**What is needed**
The span to repeat in the listing below runs from the line containing "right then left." to the line containing "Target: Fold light", inclusive. Repeat it exactly, and only it.

**Collected data**

════════

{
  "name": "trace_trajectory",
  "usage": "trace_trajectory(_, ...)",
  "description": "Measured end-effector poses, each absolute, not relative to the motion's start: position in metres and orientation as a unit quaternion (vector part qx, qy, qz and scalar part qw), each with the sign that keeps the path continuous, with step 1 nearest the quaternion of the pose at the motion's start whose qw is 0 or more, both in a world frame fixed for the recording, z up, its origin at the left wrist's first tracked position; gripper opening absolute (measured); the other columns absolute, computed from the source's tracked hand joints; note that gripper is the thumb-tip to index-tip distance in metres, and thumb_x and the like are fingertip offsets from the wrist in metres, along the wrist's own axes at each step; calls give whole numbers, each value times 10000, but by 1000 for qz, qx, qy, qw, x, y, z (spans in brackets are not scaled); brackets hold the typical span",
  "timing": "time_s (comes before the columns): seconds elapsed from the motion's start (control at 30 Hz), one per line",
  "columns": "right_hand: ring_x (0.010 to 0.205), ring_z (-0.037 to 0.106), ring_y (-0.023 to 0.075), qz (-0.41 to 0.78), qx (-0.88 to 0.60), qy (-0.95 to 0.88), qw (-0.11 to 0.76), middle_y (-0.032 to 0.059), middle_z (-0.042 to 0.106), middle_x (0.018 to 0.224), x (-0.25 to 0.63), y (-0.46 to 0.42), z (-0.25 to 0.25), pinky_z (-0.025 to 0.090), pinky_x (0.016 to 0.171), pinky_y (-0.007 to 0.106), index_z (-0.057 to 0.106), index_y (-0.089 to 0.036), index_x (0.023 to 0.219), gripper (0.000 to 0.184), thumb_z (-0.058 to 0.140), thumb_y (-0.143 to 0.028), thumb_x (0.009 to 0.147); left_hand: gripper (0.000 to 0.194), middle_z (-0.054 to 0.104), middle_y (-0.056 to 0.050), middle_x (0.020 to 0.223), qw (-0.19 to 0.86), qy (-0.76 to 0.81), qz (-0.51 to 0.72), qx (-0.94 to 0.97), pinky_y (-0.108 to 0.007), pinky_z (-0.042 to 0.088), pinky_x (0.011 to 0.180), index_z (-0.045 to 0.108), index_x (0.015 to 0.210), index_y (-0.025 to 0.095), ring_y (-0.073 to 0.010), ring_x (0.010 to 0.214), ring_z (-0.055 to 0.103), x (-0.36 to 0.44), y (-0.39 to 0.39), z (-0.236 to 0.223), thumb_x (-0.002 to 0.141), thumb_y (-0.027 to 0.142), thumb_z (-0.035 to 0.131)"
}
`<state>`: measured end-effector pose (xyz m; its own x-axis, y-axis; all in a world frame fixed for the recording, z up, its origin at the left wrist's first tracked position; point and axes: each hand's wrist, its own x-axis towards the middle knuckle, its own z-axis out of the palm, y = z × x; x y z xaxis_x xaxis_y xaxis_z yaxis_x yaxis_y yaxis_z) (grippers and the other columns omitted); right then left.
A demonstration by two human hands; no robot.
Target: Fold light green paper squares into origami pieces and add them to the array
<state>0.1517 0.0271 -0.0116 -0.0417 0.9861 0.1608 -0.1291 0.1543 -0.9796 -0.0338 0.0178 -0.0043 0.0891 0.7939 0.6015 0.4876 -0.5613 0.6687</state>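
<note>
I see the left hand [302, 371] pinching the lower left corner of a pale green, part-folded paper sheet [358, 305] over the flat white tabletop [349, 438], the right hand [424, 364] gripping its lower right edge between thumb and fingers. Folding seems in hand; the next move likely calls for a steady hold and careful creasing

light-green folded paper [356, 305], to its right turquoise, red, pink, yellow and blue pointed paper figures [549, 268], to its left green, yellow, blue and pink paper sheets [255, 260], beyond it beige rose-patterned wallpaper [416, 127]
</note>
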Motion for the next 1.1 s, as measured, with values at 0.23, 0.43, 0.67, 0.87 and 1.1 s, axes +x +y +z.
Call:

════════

**Exercise solution**
`<state>`: measured end-effector pose (xyz m; its own x-axis, y-axis; all in a world frame fixed for the recording, z up, its origin at the left wrist's first tracked position; point and axes: each hand's wrist, its own x-axis towards the middle knuckle, its own z-axis out of the palm, y = z × x; x y z xaxis_x xaxis_y xaxis_z yaxis_x yaxis_y yaxis_z) (grippers and the other columns omitted); right then left.
A demonstration by two human hands; no robot.
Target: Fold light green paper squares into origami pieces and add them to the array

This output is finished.